Monday, February 29, 2016

Three Men Make A Tiger Fallacy

The three men make a tiger fallacy derived a long time ago in China. China used to be split up into territories and the territories had separate Kings that would often war with each other to gain more power or resources. The only trustworthy ally was if the Kings made a treaty and then sent their son (a prince) to the other King for leverage. This way, if one King crossed the other, the other would have the opportunity to kill the sin, therefore, no King would want to break the treaty. 
One day a trusted official of King Wei, Pang Cong, was sent to another territory in China. Pang Cong was very hesitant to leave his own territory because he was afraid many people would slander behind his back when he was away. At this time, China was very bad about gossip. To try and prevent this from happening, Pang Cong spoke to the King before he left. 
"Your majesty, if one man were to come to you and tell you there was a tiger in the market, would you believe him?" The King scoffed and assured him he would not believe such nonsense. So Pang Cong spoke again, "If a second man were to come to you and tell you there was a tiger in the market, would you believe him?" The King took a second longer to think about this, but he still offered his answer as no, he would not believe him. So Pang Cong took it a little bit further, he asked, "But your majesty, if three people were to come to you and tell you there was a tiger in the market, would you believe them now?" Here, the King finally changed his mind and agreed, yes he would believe them. 
After sharing this story to the King, he elaborated how it came into play within their own relationship. He told him how people would slander behind his back, but just because there may be a lot of them, does not mean it is actually true. The King agreed with him and so Pang Cong left. Unfortunately, Pang Cong was right and when he came back, enough people had gossiped about him to sway the King's mind. The King would no longer see or talk to Pang Cong, even though he had warned him that this was going to happen.
The moral of the story is that when enough people come together and share one rumor, the others eventually adopt this rumor and take it in as the truth

Resources for an explanation for this article can be found at both of these URLs:

I believe the main flaw in this reasoning is conformity. Pang Cong was correct that if enough people spread the same rumor, others begin to follow in pursuit. Today's world is very self-centered and it is a type of dog-eat-dog world. I have met too many people to this day that are willing to throw anyone else under the bus to make themselves look better or to succeed in any other way. Gossip is a dangerous game that reels in not just teenagers, but college students and adults as well. Humans feel the need to be accepted and wanted, when they catch someone's attention, they bask in the adornment. Therefore, if they notice that what they are saying sparks someone's interest, they will continue to say it to keep their attention. Gossip does this to people and so it is easily spread. Since people like being part of a group, they conform to social norms and generally do not disagree to the norm, in fear of being shunned to the outside. This is a gossip culture that, unfortunately, sheds some truth to the Three Men Make a Tiger Fallacy
A prevalent flaw in this reasoning is the flaw of being unskilled and unaware. Those who choose to accept rumors and continue to spread them, are obviously unaware of the actual truth. Most people are too lazy to research and find out the actual truth, but some enjoy the more thrilling story over the truth anyway. Being unknowledgeable  in what your speaking about is one of the biggest mistakes a communicator can make because it can make them unreputable and unethical. Another flaw would be subjective validation. The gossiper could very well only be going off of their perspective, which may be bias and may not have the entire truth. This causes the actual truth to become distorted and interpreted in ways that does not portray an entire truth. Along with this, it could be a flaw in the use of language and misusing meaning. Again, the interpretation may be used differently, or if the terms are framed in a different light, they may be negative when they were originally positive. 

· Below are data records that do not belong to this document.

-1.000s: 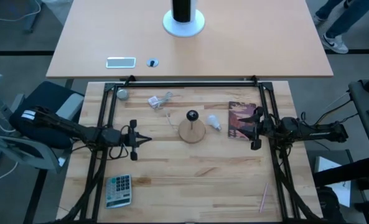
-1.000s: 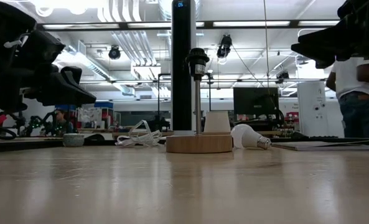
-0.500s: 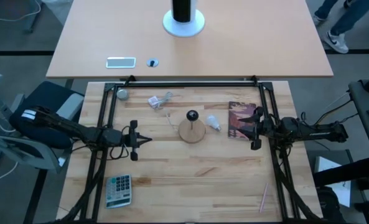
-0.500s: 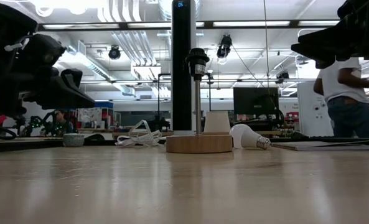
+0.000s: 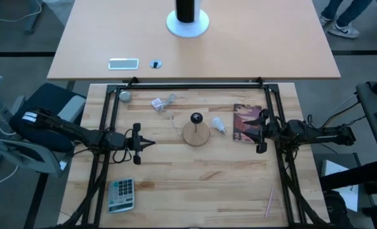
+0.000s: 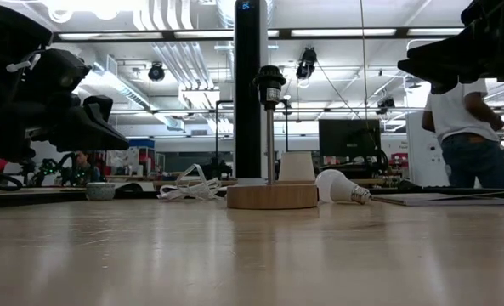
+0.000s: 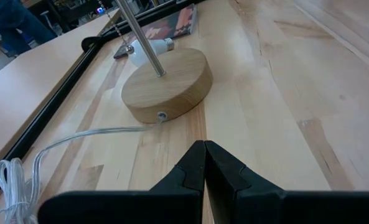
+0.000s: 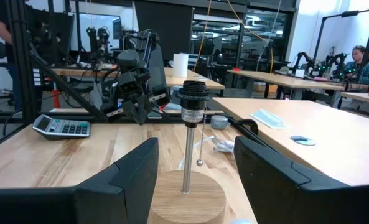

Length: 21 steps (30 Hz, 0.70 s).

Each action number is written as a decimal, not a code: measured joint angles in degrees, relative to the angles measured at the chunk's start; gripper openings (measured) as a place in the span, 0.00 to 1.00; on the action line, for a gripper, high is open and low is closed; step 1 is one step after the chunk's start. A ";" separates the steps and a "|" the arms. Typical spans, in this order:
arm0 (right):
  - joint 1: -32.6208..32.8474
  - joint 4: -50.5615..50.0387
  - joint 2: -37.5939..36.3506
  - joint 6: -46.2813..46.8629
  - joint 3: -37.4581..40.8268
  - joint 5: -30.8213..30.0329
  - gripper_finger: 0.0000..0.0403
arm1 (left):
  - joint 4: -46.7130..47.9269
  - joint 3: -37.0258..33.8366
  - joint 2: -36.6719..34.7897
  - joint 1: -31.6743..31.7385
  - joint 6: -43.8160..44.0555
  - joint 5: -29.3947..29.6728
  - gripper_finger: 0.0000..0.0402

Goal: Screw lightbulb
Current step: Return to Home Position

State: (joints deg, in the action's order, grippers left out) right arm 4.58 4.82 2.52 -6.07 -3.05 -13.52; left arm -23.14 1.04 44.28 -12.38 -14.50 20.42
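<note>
The lightbulb, a small white globe with a silvery screw base, lies on its side on the table just right of the round wooden disc stand. It also shows in the low view and the left wrist view. The stand carries an upright metal rod with an empty black socket on top. My left gripper is shut and empty, left of the stand. My right gripper is open and empty, right of the bulb, above the table.
A dark red book lies under my right gripper. A clear cord runs from the stand to a bundle at the far left, near a grey ball. A calculator lies near left. A person stands beyond the table.
Both arms and everything on the table have kept still. The person beyond the table has shifted a little sideways in the low view.
</note>
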 joint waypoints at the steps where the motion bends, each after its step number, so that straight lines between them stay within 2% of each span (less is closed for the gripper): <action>1: 0.00 0.02 0.00 0.00 0.00 0.00 0.51 | 0.01 0.00 0.00 0.00 0.00 0.01 0.00; 21: 0.02 0.00 0.00 0.00 -0.02 0.00 0.51 | 0.01 0.00 -0.01 0.00 0.00 0.00 0.00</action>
State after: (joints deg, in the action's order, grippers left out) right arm 4.60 4.82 2.52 -6.07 -3.07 -13.52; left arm -23.13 1.04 44.27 -12.38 -14.50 20.41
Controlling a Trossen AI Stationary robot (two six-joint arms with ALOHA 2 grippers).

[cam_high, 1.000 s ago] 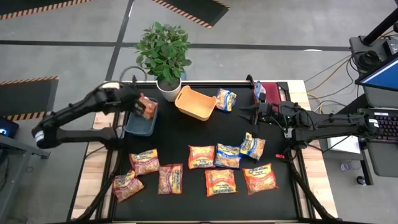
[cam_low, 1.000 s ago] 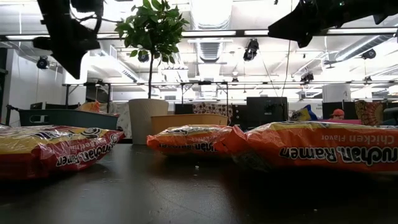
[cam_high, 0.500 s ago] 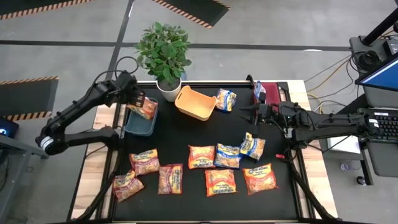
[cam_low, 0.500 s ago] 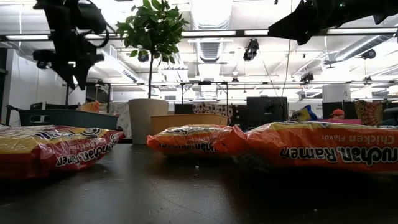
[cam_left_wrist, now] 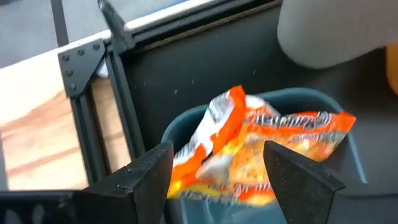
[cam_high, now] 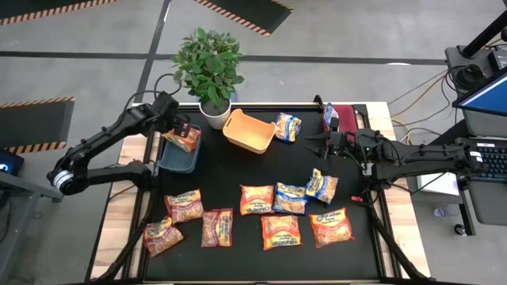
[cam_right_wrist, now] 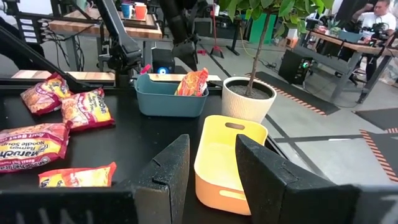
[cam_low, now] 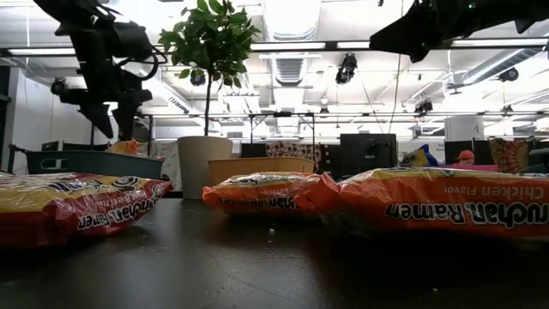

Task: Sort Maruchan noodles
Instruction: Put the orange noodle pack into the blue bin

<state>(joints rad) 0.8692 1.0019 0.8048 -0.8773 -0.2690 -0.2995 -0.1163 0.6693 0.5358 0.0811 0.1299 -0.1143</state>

There are many different types of logical flaws in reasonings and here is a URL that covers these flaws more in depth:

A more Comm 250 related flaw in argument can be found at This pdf has many different flaws in argument and the one that compares most to this fallacy would be the Bandwagon. It states, "Appealing to popularity or the fact that many people do something as an attempted form of validation." It uses an excellent example along with it as well about the Earth. If conforming to rumors and popular belief made the story true, the Earth would have made itself flat for the many centuries that popular belief said that it was flat.